The Parliamentary launch “The Role of Parliamentarians in Ending Child Marriage” is being co-hosted by the Commonwealth Parliamentary Association (CPA) and Girls Not Brides (GNB) in attendance by women parliamentarians from the Middle East and South East Asia.
The need for greater action is highlighted by the facts:
- that every year some 15 million girls around the world are married as children;
- over 720 million women alive today were married or entered into union before their 18th birthday;
- If there is no reduction in the near future, 1.2 billion girls will have been married as children by 2050;
The purpose of the event is to advocate for a broader set of laws and policies to protect girls at risk of child marriage and also support married girls.
To date, the legal framework to #endchildmarriage has focused more on ensuring that the minimum age of marriage is 18 years old.
Lubna Maktari, Child Rights Activist, Member of Girls Not Brides network
GNB said: “There is no single solution to child marriage but a strong, coherent, and comprehensive legal and policy framework is part of the answer.”
“Parliamentarians are in a privileged position to push for the adoption and implementation of such laws and policies. Yet they are often overlooked as drivers of change.”

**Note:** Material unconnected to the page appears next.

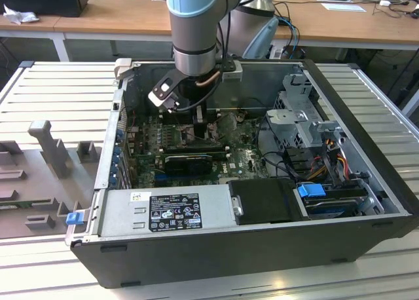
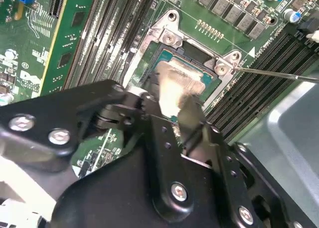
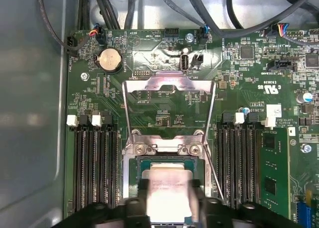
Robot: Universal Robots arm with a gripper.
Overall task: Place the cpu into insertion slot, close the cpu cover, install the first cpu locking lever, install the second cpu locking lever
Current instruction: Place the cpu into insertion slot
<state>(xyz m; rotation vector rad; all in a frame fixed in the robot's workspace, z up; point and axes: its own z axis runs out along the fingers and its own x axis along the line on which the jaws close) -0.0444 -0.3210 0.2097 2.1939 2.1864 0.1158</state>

The toolkit aims to provide parliamentarians with:
- An overview of what child marriage is, including its prevalence, causes and impact;
- Existing legal instruments that prohibit the practice;
- Concrete examples and recommendations on how to take action, not only in Parliament but also in their constituencies and internationally
In July 2014, the British government organised its first Girl Summit to mobilise domestic and international efforts to end child and early forced marriages.
With key contribution from Prime Minister David Cameron and former Deputy Prime Minister Nick Clegg, the 2014 Summit prompted commitments from a number of governments that also included the “brutal” practise of female genital mutilation and cutting (FGM/C).
Child marriage in the UK
Although child marriage is most common in the developing world it also happens in the United Kingdom.
The issue of child marriage currently falls across the Department for International Development (DFID), where a joint initiative of the Foreign and Commonwealth Office (FCO) and the Home Office, set up The Forced Marriage Unit (FMU) back in January 2005.
The Home Office estimates that between 5,000 and 8,000 people are at risk of being forced into marriage every year in the UK.
Karen Bradley, Minister for Preventing Abuse and Exploitation said:
Forced marriage is a brutal practice and the UK is a world-leader in the fight to stop it.
We made forced marriage a criminal offence to protect victims and be absolutely clear that these acts will not be tolerated. Our Forced Marriage Unit does brilliant work, helping those at risk and leading the efforts to combat forced marriage both at home and abroad.
But we know that legislation alone is not enough. We also need to work in other ways to prevent these dreadful cases from occurring and offer support to those who fear they may be forced into a life they do not want.
The FMU also arranges repatriation and resettlement of those who have been forced, or are at risk of being forced, into marriage abroad.
Last year the Forced Marriage Unit gave advice and support in 1,267 cases of possible forced marriages in over 88 different countries.